Dateline: High Mountain Camp, Sunday, 6:30 p.m., 34 degrees — Day 224 of full-time tiny travel
My dinner is heating up and the dog just finished her hers. I sit typing in the heated Clam shelter adjacent to my tiny trailer and try to figure out if this will be my last post ever. Just kidding (I hope).
It is literally the calm before the storm. Within a few hours, rain will begin to fall on my camp, and soon the rain will turn to snow. It’s called a “wintry mix.” Before it’s all over tomorrow at 9 a.m., according to weather reports, 3 to 5 inches may have fallen. And harsh winds are predicted for the rest of tomorrow.
And I’m pretty much terrified. I have snow phobia.
I’m not alone. There is a word for fear of snow: Chionophobia. It’s one of many weather-related phobias, including Lilapsophobia, an abnormal fear of tornadoes or hurricanes, and Astraphobia, a fear of thunder and lightning. And don’t forget Nephophobia, a fear of clouds.

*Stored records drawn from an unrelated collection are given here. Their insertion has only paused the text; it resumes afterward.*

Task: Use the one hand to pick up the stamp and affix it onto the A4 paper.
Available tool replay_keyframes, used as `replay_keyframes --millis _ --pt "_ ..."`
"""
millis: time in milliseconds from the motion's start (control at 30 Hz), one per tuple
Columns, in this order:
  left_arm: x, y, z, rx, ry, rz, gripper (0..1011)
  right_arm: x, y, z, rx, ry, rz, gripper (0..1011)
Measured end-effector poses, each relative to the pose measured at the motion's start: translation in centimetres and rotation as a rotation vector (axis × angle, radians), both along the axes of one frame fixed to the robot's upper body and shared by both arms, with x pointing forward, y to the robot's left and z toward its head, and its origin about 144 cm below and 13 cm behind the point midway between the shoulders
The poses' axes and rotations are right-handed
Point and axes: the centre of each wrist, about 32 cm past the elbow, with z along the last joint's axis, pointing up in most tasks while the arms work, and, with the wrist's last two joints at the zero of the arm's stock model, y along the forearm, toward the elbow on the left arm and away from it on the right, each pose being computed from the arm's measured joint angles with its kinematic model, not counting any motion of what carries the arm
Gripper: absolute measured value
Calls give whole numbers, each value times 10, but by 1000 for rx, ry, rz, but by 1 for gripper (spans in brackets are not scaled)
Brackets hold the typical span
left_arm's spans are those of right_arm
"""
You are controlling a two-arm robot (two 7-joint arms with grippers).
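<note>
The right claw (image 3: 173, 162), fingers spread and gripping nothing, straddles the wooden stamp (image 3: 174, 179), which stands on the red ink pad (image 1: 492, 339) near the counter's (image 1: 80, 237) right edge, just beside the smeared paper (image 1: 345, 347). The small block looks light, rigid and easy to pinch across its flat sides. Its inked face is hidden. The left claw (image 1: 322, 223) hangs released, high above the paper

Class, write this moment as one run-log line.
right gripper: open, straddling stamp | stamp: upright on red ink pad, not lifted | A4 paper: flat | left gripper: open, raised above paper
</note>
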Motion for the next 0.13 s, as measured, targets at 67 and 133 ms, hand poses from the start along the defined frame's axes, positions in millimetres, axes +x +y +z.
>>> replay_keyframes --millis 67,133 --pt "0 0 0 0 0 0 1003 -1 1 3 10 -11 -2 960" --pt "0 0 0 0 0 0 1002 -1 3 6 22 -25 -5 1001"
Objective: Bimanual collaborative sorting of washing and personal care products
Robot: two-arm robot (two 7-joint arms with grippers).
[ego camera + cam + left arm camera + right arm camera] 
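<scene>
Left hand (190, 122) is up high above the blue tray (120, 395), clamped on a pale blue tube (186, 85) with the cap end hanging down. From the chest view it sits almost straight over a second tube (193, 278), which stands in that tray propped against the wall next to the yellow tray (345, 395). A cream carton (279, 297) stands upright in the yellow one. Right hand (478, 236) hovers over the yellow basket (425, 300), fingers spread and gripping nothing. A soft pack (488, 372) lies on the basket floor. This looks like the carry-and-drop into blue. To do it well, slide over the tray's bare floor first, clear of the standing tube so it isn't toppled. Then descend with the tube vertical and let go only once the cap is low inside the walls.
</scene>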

According to weather phobia experts, those with Chinophobia “will over generalize and catastrophize if they see a few snowflakes falling.” Check. “They will jump to the thoughts of the dangers of snow.” Check. “They’ll think about hypothermia, being wet and cold, feeling trapped, white out blizzard conditions.” Check, check, and check.

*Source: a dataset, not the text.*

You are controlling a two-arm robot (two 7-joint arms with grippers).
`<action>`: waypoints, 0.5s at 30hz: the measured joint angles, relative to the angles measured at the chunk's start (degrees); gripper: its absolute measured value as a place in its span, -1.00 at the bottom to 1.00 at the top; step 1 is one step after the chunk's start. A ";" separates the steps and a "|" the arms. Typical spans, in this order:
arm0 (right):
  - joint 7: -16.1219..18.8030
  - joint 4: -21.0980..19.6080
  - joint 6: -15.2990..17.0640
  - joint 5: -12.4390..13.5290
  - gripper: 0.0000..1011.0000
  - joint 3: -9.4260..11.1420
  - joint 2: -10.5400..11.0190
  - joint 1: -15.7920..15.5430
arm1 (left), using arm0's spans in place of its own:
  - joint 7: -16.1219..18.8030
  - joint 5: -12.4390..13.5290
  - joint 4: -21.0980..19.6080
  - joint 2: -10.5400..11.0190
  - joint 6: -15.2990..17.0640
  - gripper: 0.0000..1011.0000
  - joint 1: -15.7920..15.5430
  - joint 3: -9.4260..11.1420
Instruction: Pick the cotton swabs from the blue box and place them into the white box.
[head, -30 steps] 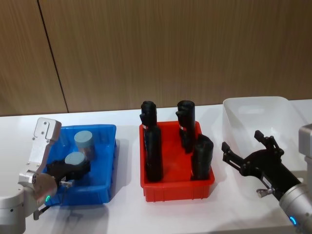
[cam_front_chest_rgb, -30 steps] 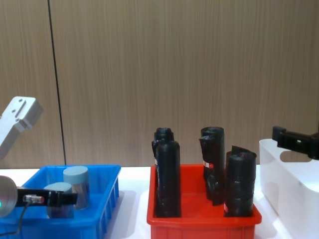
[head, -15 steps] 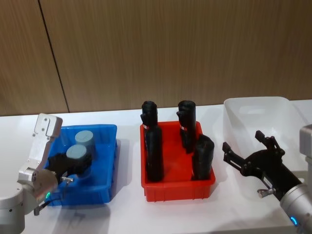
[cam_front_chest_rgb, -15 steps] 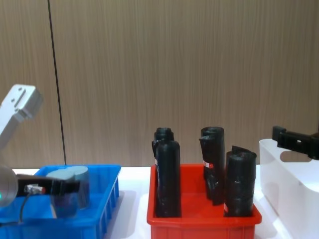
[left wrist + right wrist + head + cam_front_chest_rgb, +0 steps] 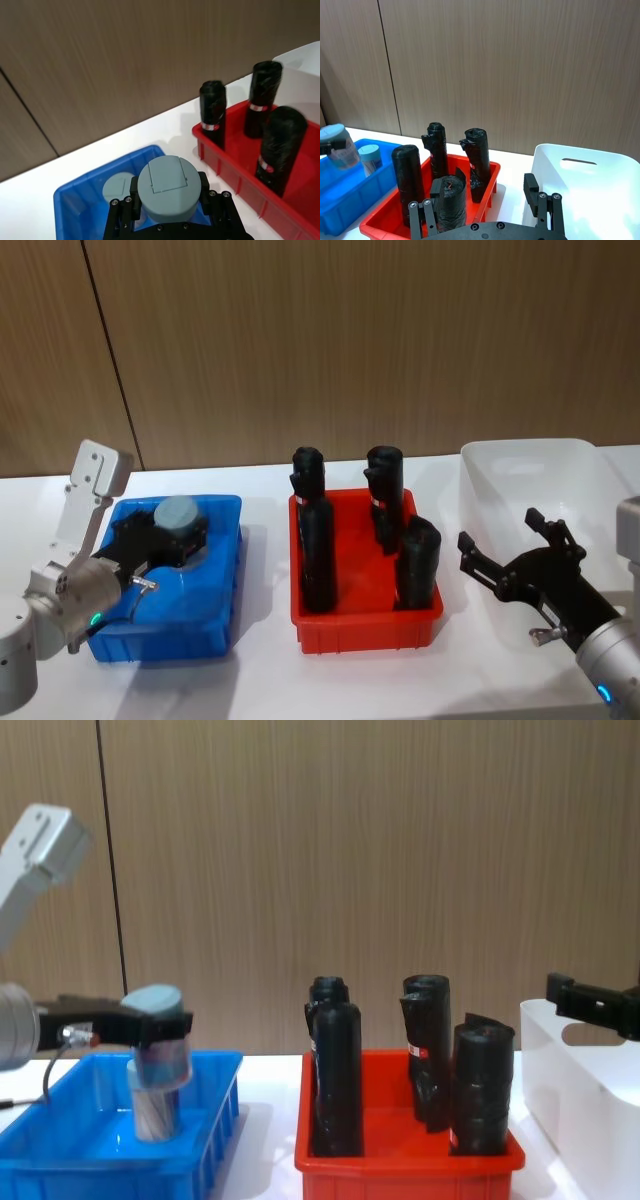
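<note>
The left hand [image 5: 163,537] is closed on one tub of cotton swabs [image 5: 179,514], its fingers clamped on the sides just under the pale lid. The tub stands upright, lid up, long axis vertical. In the chest view it hangs over the back half of the blue box [image 5: 222,585], lid well above the rim; whether its base clears the rim I cannot tell.

A second tub [image 5: 119,186] sits on the blue box's floor, just beside the held one on the far side. The blue box lies toward the left edge of the table [image 5: 260,680].

From the held tub, the white box [image 5: 520,448] lies well off to the robot's right, near the table's right edge. Between them stands a red bin [image 5: 365,630] holding tall black rolls [image 5: 318,550] that rise higher than the tub's present height, so the carry probably needs more lift first, or a path along the table's front edge.

The right hand [image 5: 498,530] hovers with fingers spread and empty at the near left wall of the white box, much nearer to it than the left hand is.
</note>
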 joint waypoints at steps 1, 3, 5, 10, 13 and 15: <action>0.00 0.00 0.00 0.00 0.98 0.00 0.00 0.00 | -0.47 0.03 -0.38 0.13 -0.18 0.31 0.06 -0.05; 0.00 0.00 0.00 0.00 0.98 0.00 0.00 0.00 | -2.06 0.05 -1.48 0.48 -0.57 0.31 0.18 -0.19; 0.00 0.00 0.00 0.00 0.98 0.00 0.00 0.00 | -3.07 0.05 -2.22 0.72 -0.80 0.31 0.26 -0.30; 0.00 0.00 0.00 0.00 0.98 0.00 0.00 0.00 | -7.15 -0.03 -4.03 1.38 -1.49 0.31 0.30 -0.57; 0.00 0.00 0.00 0.00 0.98 0.00 0.00 0.00 | -9.75 -0.34 -4.69 1.67 -1.89 0.31 0.19 -0.66; 0.00 0.00 0.00 0.00 0.98 0.00 0.00 0.00 | -11.54 -0.60 -5.00 1.83 -2.15 0.31 0.04 -0.70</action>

Why do I have snow phobia? It is a mystery to me. The psychologists say it’s got to do with childhood trauma around snow. My sister recalls us playing in the snow as kids without gloves, and ending up with painfully cold hands. I have no memory of this. Or do I?

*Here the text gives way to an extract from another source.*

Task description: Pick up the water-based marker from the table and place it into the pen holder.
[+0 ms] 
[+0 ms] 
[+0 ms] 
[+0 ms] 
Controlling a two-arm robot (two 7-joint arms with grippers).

Part of my phobia is simple ignorance, and isn’t ignorance the cause of so many fears? Living most of my life in the lowlands of Southern and Central California, and then in New Orleans for nearly a decade, I’ve never lived where it snows. How does it work? How does one survive? When does frostbite kick in? Do you lose your fingers all at once? Or one by one?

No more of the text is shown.